### Information shown

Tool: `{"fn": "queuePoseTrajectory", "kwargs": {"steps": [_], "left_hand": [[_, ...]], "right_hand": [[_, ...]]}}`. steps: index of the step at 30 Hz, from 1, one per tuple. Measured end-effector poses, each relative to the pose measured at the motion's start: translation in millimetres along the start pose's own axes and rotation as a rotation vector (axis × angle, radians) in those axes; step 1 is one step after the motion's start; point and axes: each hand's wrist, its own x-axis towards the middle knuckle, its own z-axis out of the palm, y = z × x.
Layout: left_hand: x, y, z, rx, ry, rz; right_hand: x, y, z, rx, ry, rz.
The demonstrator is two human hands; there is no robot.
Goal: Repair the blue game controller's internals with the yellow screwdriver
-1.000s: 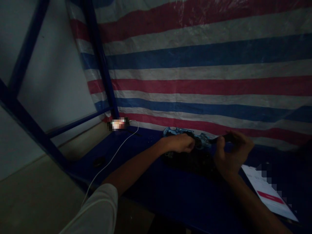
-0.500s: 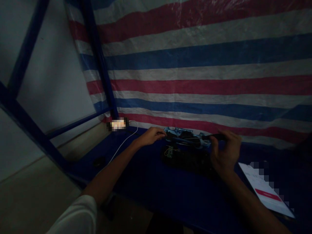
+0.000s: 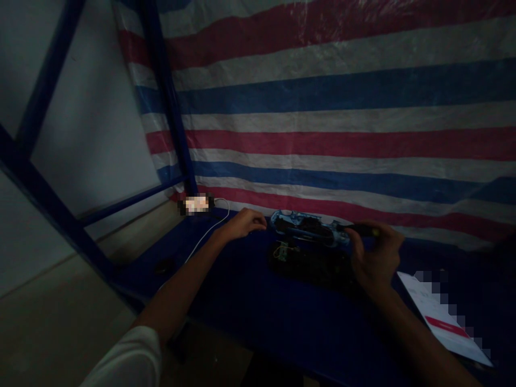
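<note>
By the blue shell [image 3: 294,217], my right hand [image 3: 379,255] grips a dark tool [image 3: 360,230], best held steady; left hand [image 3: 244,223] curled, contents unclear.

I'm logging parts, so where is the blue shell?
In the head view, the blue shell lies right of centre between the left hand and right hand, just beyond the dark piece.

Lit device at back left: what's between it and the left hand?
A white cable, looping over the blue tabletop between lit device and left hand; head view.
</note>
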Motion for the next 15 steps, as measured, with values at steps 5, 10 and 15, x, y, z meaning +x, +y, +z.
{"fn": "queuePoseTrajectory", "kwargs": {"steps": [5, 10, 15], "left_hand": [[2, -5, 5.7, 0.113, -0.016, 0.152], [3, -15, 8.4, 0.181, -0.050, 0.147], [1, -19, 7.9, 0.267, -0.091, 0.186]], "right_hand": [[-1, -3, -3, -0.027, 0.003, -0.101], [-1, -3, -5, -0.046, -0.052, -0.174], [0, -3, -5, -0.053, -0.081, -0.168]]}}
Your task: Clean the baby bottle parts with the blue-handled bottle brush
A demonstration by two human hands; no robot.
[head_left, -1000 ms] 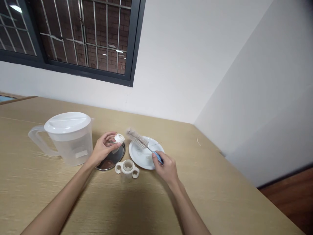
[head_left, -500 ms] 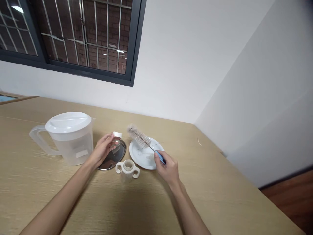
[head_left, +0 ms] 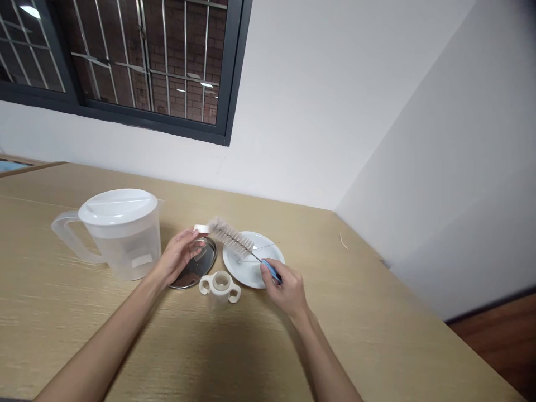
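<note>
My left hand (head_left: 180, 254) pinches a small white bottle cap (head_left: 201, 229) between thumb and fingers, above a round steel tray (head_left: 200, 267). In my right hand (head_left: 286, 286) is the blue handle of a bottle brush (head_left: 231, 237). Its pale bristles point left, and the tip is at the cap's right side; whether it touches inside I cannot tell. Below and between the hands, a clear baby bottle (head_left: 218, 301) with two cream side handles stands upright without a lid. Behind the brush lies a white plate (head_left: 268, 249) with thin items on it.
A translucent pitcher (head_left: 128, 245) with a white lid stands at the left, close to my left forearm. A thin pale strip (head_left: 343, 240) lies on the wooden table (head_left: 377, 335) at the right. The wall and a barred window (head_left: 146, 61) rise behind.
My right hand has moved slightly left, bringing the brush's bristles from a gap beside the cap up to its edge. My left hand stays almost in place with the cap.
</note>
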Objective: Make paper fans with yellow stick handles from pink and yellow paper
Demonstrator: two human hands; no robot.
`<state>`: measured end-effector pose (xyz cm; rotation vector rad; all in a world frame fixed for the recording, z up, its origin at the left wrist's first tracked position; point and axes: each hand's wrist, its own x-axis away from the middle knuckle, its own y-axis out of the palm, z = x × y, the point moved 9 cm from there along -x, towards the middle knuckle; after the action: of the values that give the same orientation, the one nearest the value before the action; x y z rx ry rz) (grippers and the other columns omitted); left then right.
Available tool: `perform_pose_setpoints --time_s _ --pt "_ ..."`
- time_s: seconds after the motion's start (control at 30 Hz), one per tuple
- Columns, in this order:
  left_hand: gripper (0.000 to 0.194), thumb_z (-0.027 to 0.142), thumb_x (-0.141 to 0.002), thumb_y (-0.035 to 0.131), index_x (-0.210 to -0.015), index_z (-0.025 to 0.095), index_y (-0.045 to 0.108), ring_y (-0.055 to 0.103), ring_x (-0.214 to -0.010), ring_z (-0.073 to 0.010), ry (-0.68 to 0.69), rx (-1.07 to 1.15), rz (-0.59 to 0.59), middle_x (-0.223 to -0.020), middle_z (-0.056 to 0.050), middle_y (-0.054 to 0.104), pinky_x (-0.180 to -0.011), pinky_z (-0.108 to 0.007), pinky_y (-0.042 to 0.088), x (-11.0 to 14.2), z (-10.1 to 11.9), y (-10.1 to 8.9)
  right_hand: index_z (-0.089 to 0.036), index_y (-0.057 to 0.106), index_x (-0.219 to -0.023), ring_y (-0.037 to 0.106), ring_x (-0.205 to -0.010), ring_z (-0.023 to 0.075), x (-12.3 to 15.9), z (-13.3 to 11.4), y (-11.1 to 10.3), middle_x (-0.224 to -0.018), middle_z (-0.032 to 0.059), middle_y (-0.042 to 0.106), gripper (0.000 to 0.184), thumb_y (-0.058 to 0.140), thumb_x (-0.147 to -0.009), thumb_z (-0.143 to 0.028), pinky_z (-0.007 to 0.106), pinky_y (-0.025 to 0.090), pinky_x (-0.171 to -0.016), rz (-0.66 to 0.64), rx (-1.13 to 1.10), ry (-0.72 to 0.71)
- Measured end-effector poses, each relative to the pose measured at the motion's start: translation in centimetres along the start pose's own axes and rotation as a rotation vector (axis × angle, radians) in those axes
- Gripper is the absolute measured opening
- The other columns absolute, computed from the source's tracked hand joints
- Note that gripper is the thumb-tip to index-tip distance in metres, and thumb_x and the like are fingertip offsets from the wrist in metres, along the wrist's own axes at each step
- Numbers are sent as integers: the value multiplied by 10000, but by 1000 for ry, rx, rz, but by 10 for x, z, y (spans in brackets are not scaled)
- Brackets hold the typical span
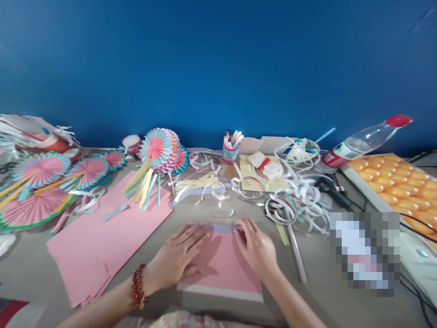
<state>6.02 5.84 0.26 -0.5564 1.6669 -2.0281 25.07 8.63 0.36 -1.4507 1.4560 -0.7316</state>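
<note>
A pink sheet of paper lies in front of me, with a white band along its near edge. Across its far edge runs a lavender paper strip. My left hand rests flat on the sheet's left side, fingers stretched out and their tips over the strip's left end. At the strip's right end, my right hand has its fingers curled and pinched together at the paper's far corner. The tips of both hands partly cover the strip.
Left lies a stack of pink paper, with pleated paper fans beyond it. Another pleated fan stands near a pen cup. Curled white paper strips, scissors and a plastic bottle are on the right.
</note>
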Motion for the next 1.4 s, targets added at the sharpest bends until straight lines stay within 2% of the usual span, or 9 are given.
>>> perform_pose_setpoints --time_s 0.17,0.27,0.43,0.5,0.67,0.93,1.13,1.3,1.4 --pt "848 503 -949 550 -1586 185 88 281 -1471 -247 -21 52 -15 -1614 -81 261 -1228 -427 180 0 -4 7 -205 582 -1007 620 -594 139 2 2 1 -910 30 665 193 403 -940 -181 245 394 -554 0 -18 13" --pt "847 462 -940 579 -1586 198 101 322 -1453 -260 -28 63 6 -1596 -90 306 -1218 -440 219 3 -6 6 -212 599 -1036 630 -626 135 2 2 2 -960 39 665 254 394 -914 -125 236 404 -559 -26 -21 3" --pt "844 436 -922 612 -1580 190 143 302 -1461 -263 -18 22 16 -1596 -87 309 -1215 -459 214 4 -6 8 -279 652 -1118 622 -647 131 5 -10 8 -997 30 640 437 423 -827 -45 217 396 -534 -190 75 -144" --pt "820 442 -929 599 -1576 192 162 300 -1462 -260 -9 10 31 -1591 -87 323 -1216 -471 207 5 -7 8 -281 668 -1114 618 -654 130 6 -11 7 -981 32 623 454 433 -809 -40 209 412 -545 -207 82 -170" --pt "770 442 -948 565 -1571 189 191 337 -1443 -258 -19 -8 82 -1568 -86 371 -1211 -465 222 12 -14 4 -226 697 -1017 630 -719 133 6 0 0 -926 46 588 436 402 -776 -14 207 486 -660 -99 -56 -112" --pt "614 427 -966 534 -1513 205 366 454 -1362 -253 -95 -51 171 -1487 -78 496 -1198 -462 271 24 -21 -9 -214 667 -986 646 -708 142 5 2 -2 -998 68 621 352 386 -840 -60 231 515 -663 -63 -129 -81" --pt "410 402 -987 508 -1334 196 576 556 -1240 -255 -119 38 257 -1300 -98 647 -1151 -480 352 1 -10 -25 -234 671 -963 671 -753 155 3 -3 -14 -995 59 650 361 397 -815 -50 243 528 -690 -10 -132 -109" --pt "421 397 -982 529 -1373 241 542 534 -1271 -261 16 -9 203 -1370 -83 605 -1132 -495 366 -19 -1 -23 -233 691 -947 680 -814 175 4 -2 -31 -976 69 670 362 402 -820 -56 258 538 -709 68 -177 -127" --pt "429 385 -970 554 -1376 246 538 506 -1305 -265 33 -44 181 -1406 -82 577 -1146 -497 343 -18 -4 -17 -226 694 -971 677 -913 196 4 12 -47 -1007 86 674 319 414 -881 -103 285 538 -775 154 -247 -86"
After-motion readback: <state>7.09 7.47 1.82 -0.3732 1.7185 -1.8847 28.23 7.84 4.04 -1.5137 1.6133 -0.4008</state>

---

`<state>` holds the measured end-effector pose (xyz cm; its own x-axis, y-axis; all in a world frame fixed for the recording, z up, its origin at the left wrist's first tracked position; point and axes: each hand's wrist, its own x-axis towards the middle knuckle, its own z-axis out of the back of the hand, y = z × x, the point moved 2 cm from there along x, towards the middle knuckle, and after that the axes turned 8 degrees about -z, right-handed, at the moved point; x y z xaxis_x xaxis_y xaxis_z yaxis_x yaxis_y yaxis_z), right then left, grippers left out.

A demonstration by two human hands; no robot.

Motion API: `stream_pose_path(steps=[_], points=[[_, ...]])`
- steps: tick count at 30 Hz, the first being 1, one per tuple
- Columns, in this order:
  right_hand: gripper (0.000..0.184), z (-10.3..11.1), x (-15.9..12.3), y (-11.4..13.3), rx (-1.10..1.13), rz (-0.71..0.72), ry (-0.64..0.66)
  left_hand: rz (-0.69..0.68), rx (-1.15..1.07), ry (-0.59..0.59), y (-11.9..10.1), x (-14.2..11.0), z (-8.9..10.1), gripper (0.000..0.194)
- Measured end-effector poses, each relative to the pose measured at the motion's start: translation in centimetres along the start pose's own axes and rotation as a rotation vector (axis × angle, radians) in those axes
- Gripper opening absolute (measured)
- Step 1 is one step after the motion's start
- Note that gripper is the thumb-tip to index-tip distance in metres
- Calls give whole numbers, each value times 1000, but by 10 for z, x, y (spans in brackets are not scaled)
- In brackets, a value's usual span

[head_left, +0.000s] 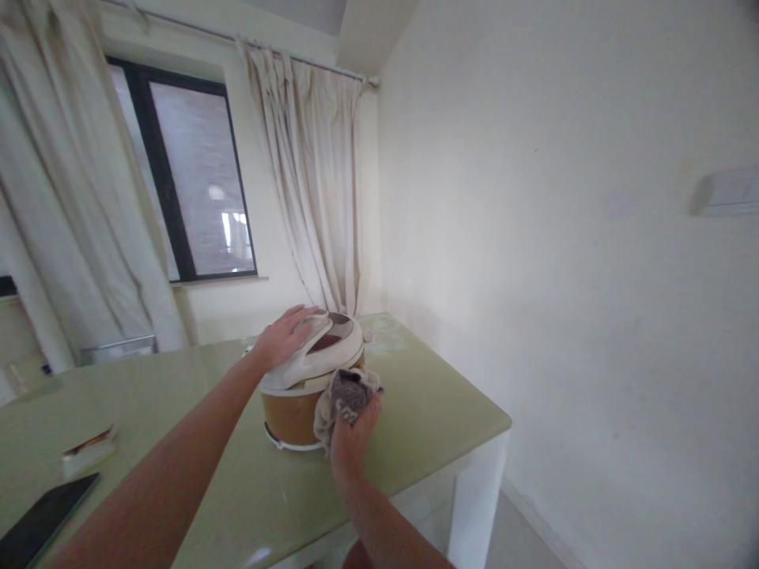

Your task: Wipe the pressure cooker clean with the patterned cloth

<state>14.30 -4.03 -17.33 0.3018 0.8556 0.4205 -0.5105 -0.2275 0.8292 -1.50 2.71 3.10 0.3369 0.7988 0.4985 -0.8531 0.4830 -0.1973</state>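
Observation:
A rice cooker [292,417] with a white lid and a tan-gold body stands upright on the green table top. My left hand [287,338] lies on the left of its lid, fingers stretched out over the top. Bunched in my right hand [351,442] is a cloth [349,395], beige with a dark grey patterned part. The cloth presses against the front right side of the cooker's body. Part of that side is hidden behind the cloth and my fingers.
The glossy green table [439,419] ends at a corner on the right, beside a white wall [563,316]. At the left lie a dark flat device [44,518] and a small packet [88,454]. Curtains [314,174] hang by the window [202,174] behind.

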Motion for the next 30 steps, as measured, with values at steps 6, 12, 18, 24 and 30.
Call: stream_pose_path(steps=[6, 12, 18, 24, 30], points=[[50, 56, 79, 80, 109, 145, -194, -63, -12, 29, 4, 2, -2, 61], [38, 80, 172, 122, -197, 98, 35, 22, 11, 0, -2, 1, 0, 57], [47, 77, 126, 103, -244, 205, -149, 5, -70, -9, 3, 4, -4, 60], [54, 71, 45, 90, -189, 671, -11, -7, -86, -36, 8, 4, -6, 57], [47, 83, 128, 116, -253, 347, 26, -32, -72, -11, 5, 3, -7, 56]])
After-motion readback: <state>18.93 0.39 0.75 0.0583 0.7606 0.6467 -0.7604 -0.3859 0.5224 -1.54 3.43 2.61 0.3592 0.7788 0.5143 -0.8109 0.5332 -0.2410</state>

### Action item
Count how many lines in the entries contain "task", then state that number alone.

### Answer below
2